But I have no wish to be sentimental about it; there is a new London which is just as interesting to its new citizens as the old London was to myself. It is my age that is the matter; before the war one was so very young.

I like, though, to try and recapture that time, and so, as a simple way to do it, I seize upon a young man; Tommy Brown we will call him. I don’t know where Tommy Brown may be now; that Tommy Brown who lived as I did in two very small rooms in Glebe Place, Chelsea, who enjoyed hugely the sparse but economical meals provided so elegantly by two charming ladies at The Good Intent down by the river, that charming hostelry whence looking through the bow windows you could see the tubby barges go floating down the river, and the thin outline of Whistler’s Battersea Bridge, and in the small room itself were surrounded by who knows what geniuses in the lump, geniuses of Art and Letters, of the Stage and of the Law.

For Tommy Brown in those days life was Paradisal.

He had come boldly from Cambridge to throw himself upon London’s friendly bosom; despite all warnings to the contrary he was certain that it would be friendly; how could it be otherwise to so charming, so brilliant, so unusually attractive a young man? For Tommy was conceited beyond all that his youth warranted, conceited indeed without any reason at all.

He had, it is true, secured the post of reviewer to one of the London daily papers; this seemed to him when he looked back in later years a kind of miracle, but at the time no miracle at all, simply a just appreciation of his extraordinary talents. There was also reposing in one of the publishers’ offices at that moment the manuscript of a novel, a novel that appeared to him of astonishing brilliance, written in the purest English, sparkling with wit, tense with drama.

These things were fine and reassuring enough, but there was more than that; he felt in himself the power to rise to the greatest heights; he could not see how anything could stop him, it was his destiny.

This pride of his might have suffered some severe shocks were it not that he spent all of his time with other young gentlemen quite as conceited as himself. I have heard talk of the present young generation and its agreeable consciousness of its own merits, but I doubt if it is anything in comparison with that little group of twenty-­five years ago.
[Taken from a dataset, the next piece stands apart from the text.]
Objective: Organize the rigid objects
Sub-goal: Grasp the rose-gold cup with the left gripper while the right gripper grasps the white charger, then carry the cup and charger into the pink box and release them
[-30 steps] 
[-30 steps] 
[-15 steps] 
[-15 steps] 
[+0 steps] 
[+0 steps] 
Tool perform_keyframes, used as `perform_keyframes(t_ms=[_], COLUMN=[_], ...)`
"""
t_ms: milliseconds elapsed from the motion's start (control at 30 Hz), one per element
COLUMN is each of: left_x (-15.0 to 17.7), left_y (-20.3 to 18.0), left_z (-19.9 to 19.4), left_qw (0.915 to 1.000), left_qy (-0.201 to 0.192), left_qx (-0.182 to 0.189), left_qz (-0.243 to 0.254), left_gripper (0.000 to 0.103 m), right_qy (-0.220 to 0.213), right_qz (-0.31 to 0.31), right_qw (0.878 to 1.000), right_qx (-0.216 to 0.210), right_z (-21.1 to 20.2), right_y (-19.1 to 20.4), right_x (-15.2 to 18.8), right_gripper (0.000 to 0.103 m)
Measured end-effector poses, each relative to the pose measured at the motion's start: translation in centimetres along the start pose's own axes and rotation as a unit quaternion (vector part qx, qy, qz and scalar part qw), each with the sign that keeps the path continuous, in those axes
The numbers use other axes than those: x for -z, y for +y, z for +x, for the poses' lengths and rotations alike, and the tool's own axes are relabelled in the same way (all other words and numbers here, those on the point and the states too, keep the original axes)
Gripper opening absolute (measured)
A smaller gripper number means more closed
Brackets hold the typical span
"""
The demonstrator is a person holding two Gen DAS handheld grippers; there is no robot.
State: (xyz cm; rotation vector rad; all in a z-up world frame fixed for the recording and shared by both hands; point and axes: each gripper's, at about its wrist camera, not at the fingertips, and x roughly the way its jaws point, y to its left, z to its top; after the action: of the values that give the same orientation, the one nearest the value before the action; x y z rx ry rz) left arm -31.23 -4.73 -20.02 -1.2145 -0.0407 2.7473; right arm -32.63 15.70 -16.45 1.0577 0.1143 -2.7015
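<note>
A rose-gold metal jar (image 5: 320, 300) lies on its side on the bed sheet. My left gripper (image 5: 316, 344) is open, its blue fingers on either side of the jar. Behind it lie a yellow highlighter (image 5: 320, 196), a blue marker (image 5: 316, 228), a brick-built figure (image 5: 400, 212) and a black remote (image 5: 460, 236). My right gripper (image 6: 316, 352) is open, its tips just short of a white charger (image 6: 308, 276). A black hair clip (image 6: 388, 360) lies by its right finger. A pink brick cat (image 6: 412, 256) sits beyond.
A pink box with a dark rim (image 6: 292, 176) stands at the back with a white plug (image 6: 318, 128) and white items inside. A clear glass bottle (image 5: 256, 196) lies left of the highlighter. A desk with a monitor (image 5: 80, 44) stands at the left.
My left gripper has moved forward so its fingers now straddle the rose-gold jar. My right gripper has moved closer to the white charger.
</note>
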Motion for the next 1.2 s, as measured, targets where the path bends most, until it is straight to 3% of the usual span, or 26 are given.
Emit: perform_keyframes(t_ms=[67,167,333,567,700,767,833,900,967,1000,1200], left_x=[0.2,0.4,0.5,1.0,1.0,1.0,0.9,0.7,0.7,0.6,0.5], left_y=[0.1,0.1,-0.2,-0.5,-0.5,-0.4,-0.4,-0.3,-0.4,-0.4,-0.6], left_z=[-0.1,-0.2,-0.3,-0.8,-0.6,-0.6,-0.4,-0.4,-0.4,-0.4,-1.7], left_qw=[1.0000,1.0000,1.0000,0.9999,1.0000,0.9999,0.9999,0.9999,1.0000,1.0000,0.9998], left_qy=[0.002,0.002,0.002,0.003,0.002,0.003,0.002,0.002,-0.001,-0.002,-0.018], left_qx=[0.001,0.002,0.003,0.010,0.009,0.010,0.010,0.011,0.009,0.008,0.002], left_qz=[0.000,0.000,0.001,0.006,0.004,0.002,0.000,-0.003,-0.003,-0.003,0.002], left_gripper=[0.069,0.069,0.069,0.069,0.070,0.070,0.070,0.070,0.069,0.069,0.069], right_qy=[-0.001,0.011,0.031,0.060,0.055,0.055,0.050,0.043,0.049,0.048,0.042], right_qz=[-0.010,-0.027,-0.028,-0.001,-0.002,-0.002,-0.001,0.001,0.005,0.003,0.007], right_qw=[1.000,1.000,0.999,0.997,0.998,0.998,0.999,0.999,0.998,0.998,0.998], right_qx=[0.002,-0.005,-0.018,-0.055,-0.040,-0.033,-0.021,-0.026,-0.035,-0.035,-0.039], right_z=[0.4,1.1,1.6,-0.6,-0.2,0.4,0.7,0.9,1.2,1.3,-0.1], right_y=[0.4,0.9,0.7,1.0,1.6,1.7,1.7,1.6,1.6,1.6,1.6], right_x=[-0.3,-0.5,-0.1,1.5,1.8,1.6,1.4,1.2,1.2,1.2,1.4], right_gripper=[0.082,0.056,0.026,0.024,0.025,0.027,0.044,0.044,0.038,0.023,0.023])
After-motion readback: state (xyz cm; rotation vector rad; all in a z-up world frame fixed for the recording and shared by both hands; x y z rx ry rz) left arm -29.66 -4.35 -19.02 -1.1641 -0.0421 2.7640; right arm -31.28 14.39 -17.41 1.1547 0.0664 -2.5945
After all, the war has intervened—however young we may be and however greatly we may pretend, this is an unstable world and for the moment heroics have departed from it. But for Tommy Brown and his friends the future was theirs and nobody could prevent it. Something pathetic in that as one looks back.

Tommy was not really so unpleasant a youth as I have described him—to his elders he must have appeared a baby, and his vitality at least they could envy. After all, why check his confidence? Life would do that heavily enough in its own good time.
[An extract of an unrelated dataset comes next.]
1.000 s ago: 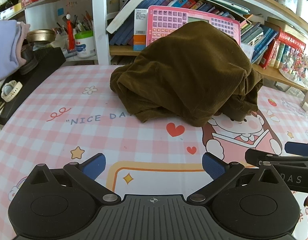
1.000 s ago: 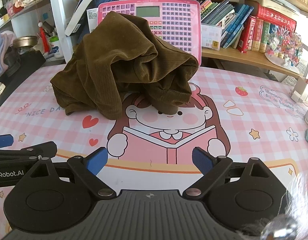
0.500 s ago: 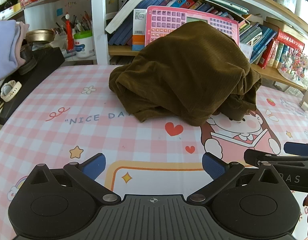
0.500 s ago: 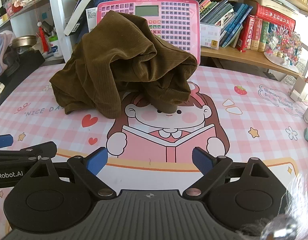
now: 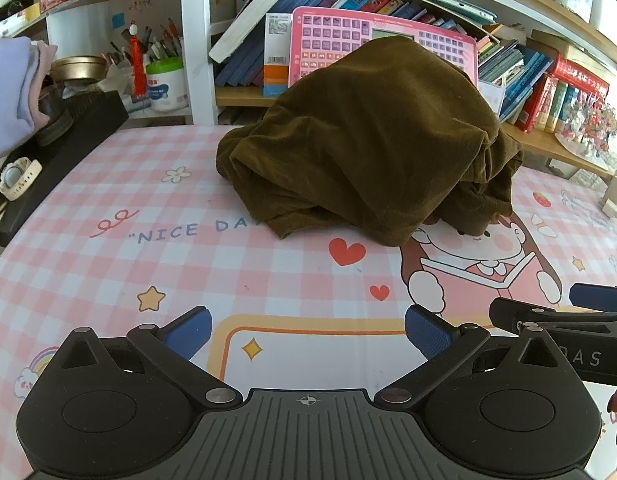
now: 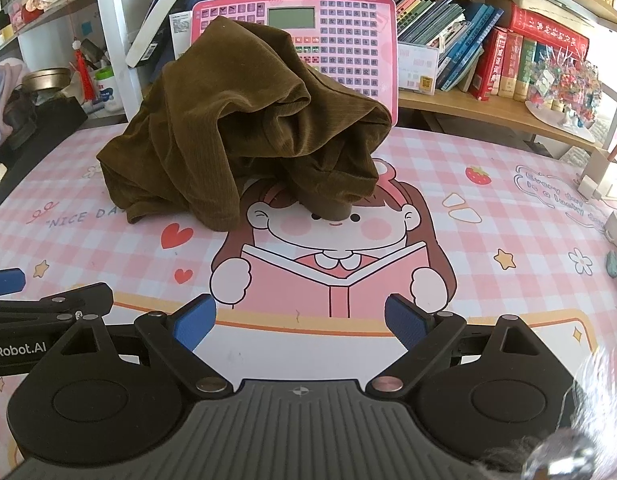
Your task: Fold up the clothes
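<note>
A brown corduroy garment (image 5: 368,148) lies in a crumpled heap at the far side of the pink checked table mat (image 5: 108,264); it also shows in the right wrist view (image 6: 248,140). My left gripper (image 5: 306,334) is open and empty, low over the near part of the mat, well short of the garment. My right gripper (image 6: 300,322) is open and empty, also near the front edge. Each gripper's side shows in the other's view: the right one (image 5: 564,320) and the left one (image 6: 40,300).
A pink toy keyboard (image 6: 320,40) leans on the bookshelf (image 6: 488,104) behind the garment. A black tray with a watch (image 5: 16,178) and lilac folded clothes (image 5: 8,92) sit at the left. Small boxes (image 6: 596,176) stand at the right edge.
Both grippers have drifted very slightly; the garment sits a touch lower and closer in view. Nothing was grasped or let go.
</note>
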The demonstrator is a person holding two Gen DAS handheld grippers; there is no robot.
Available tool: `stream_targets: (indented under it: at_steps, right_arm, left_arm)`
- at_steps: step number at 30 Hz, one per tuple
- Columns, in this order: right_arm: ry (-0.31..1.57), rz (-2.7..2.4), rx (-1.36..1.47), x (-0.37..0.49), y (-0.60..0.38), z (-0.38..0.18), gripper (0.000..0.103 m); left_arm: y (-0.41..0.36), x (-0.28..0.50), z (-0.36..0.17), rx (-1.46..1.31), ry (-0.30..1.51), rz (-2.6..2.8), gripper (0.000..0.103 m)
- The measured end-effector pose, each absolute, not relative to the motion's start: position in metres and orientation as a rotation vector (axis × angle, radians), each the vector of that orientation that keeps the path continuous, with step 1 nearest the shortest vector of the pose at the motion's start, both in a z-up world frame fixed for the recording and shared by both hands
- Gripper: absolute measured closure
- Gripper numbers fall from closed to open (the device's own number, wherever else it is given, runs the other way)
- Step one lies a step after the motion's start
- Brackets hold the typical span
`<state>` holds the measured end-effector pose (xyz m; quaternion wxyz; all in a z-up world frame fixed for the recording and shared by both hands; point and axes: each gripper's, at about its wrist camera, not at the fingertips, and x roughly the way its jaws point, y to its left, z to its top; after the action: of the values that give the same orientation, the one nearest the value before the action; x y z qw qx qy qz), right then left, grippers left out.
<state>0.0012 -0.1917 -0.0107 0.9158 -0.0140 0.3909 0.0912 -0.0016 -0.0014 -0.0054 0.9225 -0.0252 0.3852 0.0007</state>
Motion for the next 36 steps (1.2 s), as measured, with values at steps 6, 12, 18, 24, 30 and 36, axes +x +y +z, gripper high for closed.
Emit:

Tommy, although he had no money and no prospects, was already engaged to a young woman, Miss Alice Smith. Alice Smith was an artist sharing with a girl friend a Chelsea studio, and she was as certain of her future as Tommy was of his.

They had met at a little Chelsea dance, and two days after the meeting they were engaged. She had no parents who mattered, and no money to speak of, so that the engagement was the easiest thing in the world.

Tommy, who had been in love before many times, was certain, as he told his friend Jack Robinson so often as to bore that gentleman severely, that this time at last he knew what love was. Alice ordered him about—with her at any rate his conceit fell away—she had read his novel and pronounced it old-­fashioned, the severest criticism she could possibly have made, and she thought his reviews amateur. He suffered then a good deal in her company. When he was away from her he told himself and everybody else that her critical judgment was marvellous, her comprehension of all the Arts quite astounding, but he left her sometimes with a miserable suspicion that perhaps after all he was not going to do anything very wonderful and that he would have to work very hard indeed to rise to her astonishing standards.

It was in such a mood of wholesome depression that he came one beautiful April day from the A.B.C. shop where he had been giving his Alice luncheon, and found his way to an old bookshop on the riverside round the corner from Oakley Street. This shop was kept by a gentleman called Mr. Burdett Coutts, and the grand associations of his name gave him from the very first a sort of splendour.

It was one of those old shops of which there are, thank God, still many examples surviving in London, in which the room was so small and the books so many that to move a step was to imperil your safety. Books ran in thick, tight rows from floor to ceiling everywhere, were piled in stacks upon the ground and hung in perilous heaps over chairs and window ledges.

Mr. Burdett Coutts himself, a stout and grizzled old man enveloped always in a grey shawl, crouched behind his spectacles in a far corner and took apparently no interest in anything save that he would snap the price at you if you brought him a volume and timorously enquired. He was not one of those old book­sellers dear to the heart of Anatole France and other great men who would love to discourse to you of the beauties of The Golden Ass, the possibility of Homer being a lady, or the virtues of the second Hyperion over the first. Not at all; he ate biscuits which stuck in his grizzly beard, and wrote perpetually in a large worm-­eaten ledger which was supposed by his customers to contain all the secrets of the universe.

It was just because Mr. Coutts never interfered with you that Tommy Brown loved his shop so dearly. If he had a true genuine passion that went far deeper than all his little superficial vanities and egotisms, it was his passion for books—books of any kind.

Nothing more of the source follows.